Дорогобуж, 25 октября
Хартвик и де Де где-то по случаю раздобыли для меня дамское седло. Я пересаживаюсь на коня почти уверенный, что обморок и на сей раз подкосит меня. Но опасения напрасны: минута проходит за минутой, а его величество свищ и не думает капризничать, хотя припухлость колена не спала и даже через рейтузы хорошо видна. Скоро обоз останется далеко позади.

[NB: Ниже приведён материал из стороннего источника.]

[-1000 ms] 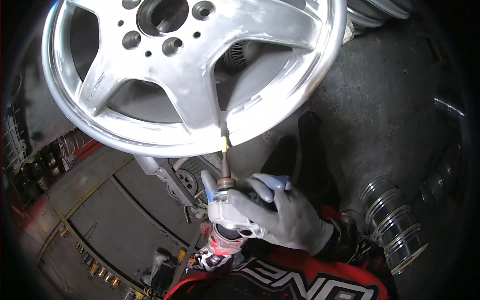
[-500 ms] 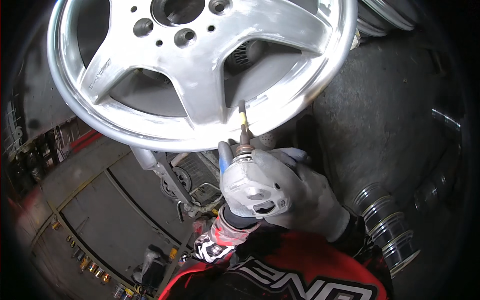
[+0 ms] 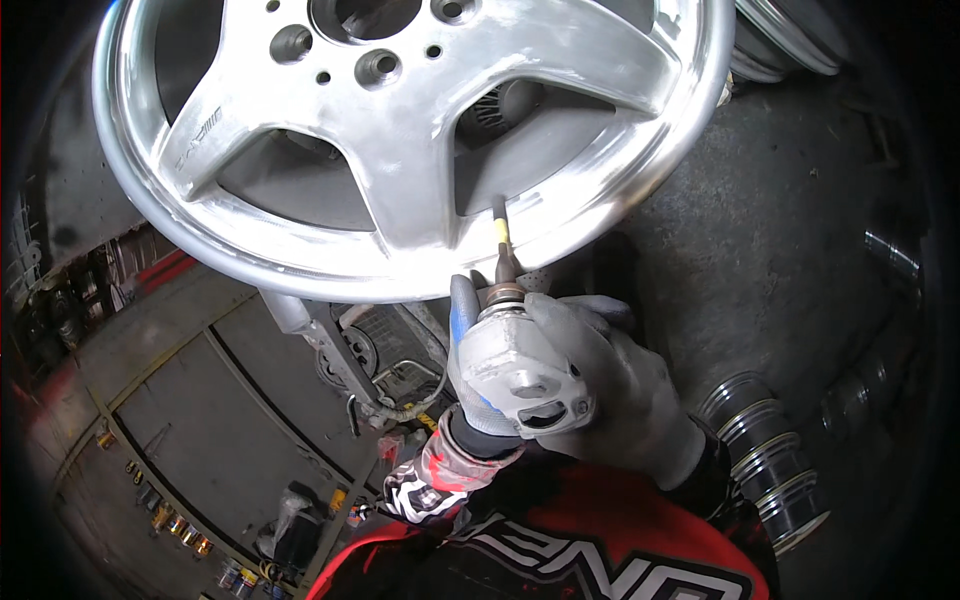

Теперь, когда я получил возможность самостоятельного передвижения и, обгоняя обоз за обозом, полк за полком, увидел как бы всю армию целиком, совершенно убедился — представлять наше постыдное, равнозначное разгрому бегство манёвром может либо человек, неспособный признавать собственные поражения, либо человек, ничего не смыслящий в военном деле. Поскольку второе отпадает, остаётся первое. Дисциплины нет и в помине. Мы уже не армия, мы толпа — растерянная и неуправляемая. Об опрятности солдат, об их достойном внешнем виде не может вестись и речи: они грязны, одеты во что попало — и в гражданское, и даже в женское платье, — они заросли бородами, многие, кажется, завшивлены. Солдаты голодны и злы. Драки между ними давно никого не волнуют, ибо никого не волнуют явления и пострашнее: мы вынуждены оставлять на дороге раненых (карет и телег сколько угодно, но остро не хватает лошадей); раненые взывают о помощи, они рыдают, они умоляют не бросать их, но мы уходим, стараясь не думать о том, что станется с этими несчастными через сутки-двое...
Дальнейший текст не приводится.